Reply Fri 15 Feb, 2013 03:31 pm
I find this a fascinating topic which is entirely inappropriate to discuss within a thread in which someone began with the almost cliche "cry for help," and so I decided to start one which isn't based on an ulterior motive.

If the promise of a better life after death was intended to keep peasants in their place, why the Christian suicide taboo?

Suicide seems to me to be the ultimate act of self-focus (as opposed to the negative connotation of selfish), but it also seems somewhat self-focused (or even selfish) for loved ones to find it so terrible a possibility.

I wonder though if this explains the more generalized societal attitude towards suicide as a expression of mental illness.

There is, of course, something of a societal exception made for people we can all agree have found themselves in an entirely untenable position, with the most accepted being an inevitable but lingering and agonizing process of dying, but most of us also make an exception for the person who has painted himself into a very tight and uncomfortable corner.

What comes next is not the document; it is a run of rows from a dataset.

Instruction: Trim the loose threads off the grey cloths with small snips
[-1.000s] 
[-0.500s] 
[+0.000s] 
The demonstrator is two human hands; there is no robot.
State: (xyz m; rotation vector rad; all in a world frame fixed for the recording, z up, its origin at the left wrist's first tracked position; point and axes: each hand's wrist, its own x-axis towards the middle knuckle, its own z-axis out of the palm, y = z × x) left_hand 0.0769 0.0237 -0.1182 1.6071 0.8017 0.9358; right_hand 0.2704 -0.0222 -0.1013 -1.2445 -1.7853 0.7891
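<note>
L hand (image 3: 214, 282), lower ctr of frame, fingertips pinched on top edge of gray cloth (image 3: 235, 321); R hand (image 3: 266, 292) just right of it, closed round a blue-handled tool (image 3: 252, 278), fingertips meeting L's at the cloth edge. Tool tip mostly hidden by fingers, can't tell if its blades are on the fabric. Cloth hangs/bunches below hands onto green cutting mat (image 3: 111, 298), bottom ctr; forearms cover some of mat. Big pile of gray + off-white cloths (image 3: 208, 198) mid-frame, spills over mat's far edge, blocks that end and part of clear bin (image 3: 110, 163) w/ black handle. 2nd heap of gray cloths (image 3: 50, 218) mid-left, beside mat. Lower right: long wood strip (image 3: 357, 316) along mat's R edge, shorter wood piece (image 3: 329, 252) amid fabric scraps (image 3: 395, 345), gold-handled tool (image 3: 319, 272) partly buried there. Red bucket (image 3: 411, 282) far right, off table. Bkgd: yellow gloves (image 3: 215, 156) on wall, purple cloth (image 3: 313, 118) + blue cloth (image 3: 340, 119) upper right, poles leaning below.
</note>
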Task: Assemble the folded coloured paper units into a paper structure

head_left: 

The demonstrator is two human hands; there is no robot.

Clearly suicide is perceived somewhat differently in different cultures, but I am focused on Western culture, which really doesn't think the idea of honor suicide is all that crazy.

Why do we make it so hard for people to kill themselves in a manner in which they will not suffer?

Yes, if painless suicide was easy, a lot of mentally troubled people would be killing themselves rather than obtaining help, but without intending to be callous, so what?

It's not as if these folk only have a single flirtation with taking their lives and so if stopped will never consider it again. Preventing someone who is mentally troubled from ending their life doesn't assure a long and happy life thereafter. the opposite is often the case and additional suicide attempts are very often in their future.

Perhaps someone is more knowledgable on this topic than I and can share with us, but my sense if that there are very few instances of someone who has been prevented from acting on a true suicidal impulse leading a long and happy life.

If we can be said to have any immutable rights, it's the right to end our life one of them?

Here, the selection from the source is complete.